__Task description__: In the records below, find the line that contains "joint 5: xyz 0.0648" and the line that contains "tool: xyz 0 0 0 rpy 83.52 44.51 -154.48", then retype exactly those two lines and every line between them.

__Raw data__:
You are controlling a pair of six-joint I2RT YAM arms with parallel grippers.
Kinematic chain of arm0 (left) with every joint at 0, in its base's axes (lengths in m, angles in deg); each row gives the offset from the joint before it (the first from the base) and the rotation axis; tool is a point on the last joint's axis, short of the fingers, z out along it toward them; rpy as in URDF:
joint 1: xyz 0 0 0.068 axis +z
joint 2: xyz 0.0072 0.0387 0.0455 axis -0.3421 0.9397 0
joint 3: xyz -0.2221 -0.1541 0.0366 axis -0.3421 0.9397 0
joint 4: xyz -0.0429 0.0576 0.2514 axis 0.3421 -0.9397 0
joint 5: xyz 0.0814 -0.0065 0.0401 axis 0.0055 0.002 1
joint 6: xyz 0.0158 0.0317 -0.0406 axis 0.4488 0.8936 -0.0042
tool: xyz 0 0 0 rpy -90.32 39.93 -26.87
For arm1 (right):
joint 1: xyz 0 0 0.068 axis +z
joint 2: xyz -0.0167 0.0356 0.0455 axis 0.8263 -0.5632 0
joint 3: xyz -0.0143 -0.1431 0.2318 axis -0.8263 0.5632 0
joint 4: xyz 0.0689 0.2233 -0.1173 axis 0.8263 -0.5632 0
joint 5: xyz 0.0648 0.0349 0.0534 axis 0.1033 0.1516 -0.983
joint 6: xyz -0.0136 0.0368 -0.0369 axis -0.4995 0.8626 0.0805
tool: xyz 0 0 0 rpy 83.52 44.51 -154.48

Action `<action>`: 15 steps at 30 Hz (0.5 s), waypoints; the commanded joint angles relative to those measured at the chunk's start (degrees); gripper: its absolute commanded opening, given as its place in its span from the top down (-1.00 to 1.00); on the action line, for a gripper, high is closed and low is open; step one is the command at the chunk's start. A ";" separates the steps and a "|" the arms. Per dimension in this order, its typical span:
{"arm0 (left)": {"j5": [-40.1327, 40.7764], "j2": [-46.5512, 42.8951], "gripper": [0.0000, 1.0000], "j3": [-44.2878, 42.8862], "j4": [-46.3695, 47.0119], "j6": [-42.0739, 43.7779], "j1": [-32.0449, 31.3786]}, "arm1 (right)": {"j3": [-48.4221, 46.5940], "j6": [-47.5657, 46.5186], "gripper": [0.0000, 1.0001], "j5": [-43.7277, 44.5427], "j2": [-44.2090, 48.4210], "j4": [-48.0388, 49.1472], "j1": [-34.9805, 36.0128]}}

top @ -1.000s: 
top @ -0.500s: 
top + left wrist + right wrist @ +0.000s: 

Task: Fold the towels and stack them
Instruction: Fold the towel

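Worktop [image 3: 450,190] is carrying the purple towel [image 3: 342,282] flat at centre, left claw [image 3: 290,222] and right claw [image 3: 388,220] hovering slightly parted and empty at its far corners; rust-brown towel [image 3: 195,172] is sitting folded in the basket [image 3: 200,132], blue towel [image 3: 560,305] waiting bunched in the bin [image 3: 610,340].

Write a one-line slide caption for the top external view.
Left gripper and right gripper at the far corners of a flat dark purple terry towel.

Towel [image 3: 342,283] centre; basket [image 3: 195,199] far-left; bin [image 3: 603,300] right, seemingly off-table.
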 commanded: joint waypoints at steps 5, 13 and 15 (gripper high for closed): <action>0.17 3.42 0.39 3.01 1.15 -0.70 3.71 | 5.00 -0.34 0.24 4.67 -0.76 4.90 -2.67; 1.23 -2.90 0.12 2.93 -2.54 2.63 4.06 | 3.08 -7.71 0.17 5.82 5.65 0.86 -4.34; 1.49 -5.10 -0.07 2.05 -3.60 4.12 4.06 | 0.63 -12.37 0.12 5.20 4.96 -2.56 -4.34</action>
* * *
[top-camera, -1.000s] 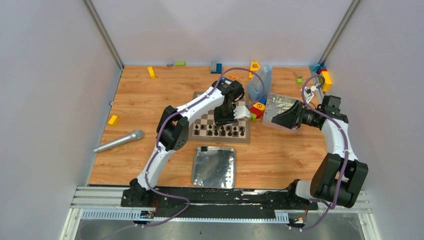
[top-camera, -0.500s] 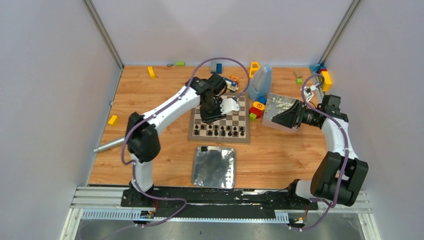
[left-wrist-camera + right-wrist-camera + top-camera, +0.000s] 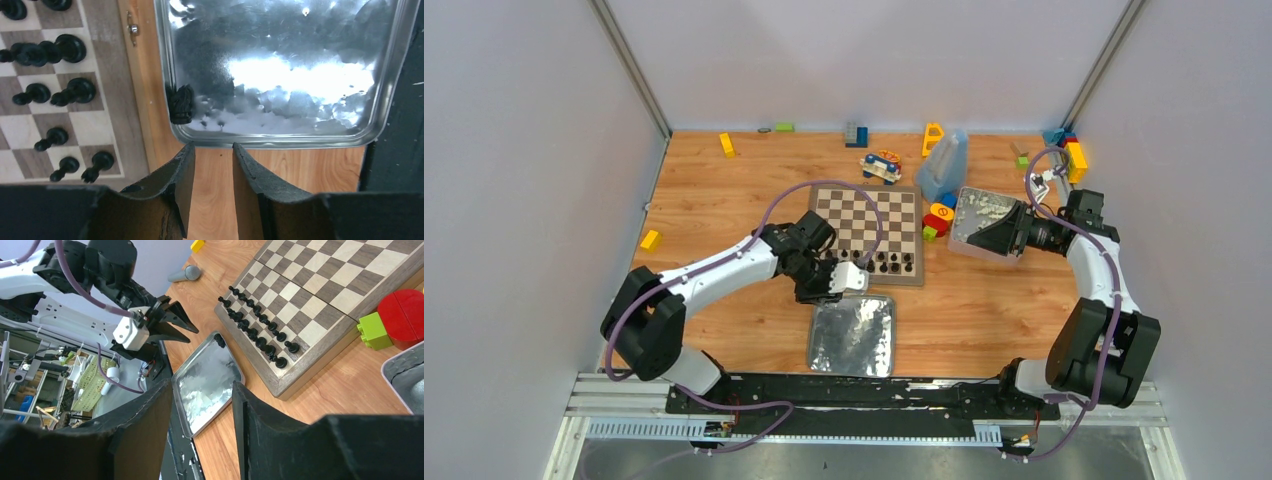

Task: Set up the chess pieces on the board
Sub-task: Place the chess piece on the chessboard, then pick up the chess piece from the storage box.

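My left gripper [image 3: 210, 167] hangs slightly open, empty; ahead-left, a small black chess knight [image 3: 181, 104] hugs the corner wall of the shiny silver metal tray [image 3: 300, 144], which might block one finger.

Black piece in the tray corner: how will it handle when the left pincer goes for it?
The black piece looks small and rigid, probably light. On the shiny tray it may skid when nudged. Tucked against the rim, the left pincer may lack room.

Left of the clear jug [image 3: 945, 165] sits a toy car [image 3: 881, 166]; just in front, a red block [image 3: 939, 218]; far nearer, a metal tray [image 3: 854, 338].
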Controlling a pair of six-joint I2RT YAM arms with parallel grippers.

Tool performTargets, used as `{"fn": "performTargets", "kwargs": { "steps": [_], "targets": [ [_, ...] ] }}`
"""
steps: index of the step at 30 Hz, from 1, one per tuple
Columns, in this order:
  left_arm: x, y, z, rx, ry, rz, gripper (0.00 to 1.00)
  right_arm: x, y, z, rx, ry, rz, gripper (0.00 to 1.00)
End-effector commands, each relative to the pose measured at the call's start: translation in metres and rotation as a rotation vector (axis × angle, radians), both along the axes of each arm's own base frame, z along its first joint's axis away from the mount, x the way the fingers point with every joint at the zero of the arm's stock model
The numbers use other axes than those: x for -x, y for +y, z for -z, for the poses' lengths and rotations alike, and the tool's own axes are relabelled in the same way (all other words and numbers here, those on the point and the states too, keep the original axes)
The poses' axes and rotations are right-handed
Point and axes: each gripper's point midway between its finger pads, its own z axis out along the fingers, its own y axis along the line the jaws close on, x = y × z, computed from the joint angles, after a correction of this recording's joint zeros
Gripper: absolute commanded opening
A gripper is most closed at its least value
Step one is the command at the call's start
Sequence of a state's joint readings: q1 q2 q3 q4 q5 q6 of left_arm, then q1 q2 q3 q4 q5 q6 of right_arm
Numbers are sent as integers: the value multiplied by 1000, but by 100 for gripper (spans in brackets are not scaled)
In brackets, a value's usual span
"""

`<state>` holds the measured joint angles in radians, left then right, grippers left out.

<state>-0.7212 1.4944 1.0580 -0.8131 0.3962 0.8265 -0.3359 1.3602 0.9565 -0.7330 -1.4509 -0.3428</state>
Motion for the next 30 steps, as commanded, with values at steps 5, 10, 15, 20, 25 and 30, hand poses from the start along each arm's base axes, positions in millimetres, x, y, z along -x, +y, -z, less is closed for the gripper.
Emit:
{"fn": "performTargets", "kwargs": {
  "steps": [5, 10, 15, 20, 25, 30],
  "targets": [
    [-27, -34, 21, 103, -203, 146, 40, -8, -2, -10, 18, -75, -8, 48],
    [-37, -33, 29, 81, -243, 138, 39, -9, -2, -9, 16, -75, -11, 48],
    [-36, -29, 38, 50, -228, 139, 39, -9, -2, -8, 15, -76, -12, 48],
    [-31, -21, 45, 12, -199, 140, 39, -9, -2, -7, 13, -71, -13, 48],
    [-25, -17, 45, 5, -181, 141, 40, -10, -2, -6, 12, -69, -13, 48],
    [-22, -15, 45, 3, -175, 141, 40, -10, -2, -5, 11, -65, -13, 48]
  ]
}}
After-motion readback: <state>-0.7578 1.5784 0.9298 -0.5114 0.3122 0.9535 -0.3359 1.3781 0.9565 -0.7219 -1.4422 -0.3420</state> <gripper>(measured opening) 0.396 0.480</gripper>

__Exercise output__:
joint 5: xyz 0.0648 0.0349 0.0534 axis 0.1033 0.1516 -0.983
joint 6: xyz -0.0136 0.0368 -0.0369 axis -0.4995 0.8626 0.0805
tool: xyz 0 0 0 rpy 83.52 44.51 -154.48

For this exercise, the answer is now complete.